Quinnipac:While voters oppose the health care plan, they back two options cut from the Senate bill, supporting 56 - 38 percent giving people the option of coverage by a government health insurance plan and backing 64 - 30 percent allowing younger people to buy into Medicare. Now, a majority oppose the bill, but is that because they all oppose some semblance of "liberal" or "socialist" elements of it? Apparently... no:Ipsos, however, did something that no other pollster has done. They asked the people who opposed the bill why they opposed it: because they are opposed to health care reform and thought the bill went too far? Or because they support health care reform but thought the bill didn't go far enough?
It turns out that a significant minority of about 25 percent of the people who opposed the plan -- or about 12 of the overall sample -- did so from the left; they thought the plan didn't go far enough.
Ipsos also asked a parallel question of people who supported the plan: did any of them support the plan because they oppose health care reform and thought that the plan was sufficiently watered-down so as to "keep health care reform from happening"? A small number of people picked this response: about 10 percent of those in favor of the plan, or 3 percent of the entire sample.

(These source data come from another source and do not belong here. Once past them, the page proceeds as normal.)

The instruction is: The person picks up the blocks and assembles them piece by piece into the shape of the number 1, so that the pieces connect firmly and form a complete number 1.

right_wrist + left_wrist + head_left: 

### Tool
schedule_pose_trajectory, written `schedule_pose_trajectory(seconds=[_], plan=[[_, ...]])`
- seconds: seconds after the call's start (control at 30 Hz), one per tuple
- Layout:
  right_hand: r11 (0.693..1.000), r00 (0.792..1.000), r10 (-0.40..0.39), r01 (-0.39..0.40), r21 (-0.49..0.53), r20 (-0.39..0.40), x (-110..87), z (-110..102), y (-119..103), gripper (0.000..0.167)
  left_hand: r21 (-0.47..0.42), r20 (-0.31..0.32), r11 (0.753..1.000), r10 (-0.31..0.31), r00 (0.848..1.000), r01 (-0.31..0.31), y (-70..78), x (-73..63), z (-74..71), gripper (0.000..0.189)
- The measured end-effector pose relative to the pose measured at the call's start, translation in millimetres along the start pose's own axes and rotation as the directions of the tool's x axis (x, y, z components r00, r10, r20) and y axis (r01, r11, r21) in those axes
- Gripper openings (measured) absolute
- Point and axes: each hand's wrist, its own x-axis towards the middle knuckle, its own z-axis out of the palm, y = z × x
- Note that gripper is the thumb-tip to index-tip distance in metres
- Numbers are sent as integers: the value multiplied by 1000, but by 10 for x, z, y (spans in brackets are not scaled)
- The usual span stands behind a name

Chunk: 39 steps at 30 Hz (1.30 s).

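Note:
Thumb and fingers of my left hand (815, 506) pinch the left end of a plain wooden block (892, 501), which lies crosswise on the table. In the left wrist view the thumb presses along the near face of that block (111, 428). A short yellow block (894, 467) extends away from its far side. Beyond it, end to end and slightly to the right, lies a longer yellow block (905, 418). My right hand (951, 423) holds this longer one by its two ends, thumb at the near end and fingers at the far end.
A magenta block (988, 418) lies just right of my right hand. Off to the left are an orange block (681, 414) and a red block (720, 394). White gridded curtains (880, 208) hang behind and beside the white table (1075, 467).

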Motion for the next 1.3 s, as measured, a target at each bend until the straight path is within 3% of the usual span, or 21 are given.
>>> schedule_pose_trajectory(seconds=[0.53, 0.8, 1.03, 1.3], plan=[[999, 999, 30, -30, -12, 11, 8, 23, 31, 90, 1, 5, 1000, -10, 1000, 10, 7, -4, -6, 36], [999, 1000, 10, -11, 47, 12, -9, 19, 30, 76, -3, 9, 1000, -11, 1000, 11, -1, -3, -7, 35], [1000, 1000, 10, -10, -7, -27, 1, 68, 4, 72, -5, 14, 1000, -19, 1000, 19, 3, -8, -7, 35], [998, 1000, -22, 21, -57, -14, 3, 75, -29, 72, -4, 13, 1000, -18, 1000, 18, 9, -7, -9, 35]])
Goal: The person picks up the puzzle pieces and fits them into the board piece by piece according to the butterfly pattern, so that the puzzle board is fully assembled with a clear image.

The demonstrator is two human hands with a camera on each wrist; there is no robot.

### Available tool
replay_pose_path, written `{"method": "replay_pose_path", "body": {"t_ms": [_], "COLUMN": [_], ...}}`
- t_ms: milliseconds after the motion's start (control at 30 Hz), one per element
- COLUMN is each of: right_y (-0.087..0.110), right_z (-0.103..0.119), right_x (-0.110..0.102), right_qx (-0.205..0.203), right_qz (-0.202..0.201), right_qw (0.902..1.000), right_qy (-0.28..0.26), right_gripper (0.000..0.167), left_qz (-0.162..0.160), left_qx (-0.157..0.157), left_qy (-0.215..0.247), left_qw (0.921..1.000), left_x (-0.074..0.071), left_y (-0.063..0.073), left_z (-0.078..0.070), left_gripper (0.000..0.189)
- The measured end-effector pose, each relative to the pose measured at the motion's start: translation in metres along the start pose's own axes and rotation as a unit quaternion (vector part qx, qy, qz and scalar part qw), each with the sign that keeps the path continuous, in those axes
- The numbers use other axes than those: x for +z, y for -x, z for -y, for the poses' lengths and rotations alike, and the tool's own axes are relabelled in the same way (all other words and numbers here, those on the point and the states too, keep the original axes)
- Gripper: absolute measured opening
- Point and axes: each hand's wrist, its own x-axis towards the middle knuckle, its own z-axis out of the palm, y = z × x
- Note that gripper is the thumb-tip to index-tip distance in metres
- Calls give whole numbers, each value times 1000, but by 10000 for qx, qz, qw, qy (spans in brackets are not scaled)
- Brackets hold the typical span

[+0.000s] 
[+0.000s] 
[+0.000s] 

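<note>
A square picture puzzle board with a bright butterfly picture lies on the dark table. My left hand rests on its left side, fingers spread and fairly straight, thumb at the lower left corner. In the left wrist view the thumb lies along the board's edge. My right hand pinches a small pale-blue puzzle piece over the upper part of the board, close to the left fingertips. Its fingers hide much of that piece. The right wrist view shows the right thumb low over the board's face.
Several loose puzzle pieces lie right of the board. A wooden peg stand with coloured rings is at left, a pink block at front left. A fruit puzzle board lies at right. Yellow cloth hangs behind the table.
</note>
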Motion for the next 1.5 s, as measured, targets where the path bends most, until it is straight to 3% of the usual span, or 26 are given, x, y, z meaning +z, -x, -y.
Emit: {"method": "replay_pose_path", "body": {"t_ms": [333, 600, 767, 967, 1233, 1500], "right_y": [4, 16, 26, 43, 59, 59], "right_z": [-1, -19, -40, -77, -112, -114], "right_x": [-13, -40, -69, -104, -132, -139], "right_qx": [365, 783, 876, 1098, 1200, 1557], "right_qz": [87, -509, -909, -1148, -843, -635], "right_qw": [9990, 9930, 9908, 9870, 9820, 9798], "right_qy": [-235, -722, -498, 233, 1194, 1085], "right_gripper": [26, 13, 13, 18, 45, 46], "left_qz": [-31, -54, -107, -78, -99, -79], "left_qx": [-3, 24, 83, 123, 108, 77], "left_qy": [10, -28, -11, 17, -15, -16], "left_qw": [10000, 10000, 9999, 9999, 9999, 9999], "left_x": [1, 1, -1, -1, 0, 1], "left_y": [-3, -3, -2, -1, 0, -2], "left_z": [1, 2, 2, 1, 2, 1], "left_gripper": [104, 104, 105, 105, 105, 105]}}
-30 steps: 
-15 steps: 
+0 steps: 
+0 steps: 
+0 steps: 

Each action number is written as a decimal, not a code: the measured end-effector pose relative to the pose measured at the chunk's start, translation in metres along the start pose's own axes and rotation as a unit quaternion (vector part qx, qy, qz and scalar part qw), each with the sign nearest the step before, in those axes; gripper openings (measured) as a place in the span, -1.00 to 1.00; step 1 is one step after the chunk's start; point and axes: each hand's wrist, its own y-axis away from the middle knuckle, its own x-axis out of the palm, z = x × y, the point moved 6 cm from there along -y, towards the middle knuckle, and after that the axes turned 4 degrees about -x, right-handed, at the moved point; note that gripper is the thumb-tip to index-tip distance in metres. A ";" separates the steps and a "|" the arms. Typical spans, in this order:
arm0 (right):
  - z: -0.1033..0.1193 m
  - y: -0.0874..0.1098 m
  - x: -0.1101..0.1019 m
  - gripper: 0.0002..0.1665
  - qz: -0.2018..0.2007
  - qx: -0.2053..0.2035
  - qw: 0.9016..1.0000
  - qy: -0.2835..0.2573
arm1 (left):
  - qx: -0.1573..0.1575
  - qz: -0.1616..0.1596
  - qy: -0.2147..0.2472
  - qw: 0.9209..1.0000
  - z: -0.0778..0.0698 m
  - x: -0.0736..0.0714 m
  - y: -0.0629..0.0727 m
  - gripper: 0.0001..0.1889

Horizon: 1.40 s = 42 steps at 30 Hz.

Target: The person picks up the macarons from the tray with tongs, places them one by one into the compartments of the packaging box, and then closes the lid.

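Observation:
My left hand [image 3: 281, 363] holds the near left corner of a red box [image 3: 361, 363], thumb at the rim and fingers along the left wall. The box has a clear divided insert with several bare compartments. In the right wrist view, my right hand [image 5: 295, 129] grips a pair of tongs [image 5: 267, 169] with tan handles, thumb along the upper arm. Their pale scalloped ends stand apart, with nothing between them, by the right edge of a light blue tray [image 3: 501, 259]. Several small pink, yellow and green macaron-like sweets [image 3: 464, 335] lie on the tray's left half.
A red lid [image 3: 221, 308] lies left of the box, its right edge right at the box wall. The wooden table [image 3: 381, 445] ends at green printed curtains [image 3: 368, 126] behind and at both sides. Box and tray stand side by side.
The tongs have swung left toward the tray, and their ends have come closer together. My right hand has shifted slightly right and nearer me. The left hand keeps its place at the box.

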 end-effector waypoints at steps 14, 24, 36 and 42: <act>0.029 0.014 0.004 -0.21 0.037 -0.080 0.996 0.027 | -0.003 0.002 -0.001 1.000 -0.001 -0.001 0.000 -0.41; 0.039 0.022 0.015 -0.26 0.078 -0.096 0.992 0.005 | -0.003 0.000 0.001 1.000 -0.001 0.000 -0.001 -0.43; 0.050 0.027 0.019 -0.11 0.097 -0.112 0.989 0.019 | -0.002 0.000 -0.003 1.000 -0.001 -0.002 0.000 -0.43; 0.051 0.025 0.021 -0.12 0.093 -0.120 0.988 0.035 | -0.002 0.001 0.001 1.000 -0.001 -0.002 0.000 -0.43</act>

 One way to look at this: 43 percent of people favor health care reform, whereas 38 percent oppose it (20 percent are undecided). But the actual plan under consideration gets numbers that are more or less the reverse of that -- 34 percent in favor, 46 percent opposed -- because a significant number of people think the plan doesn't go far enough.
Interesting. Depressing. This is no democracy. This is a corporatist republic.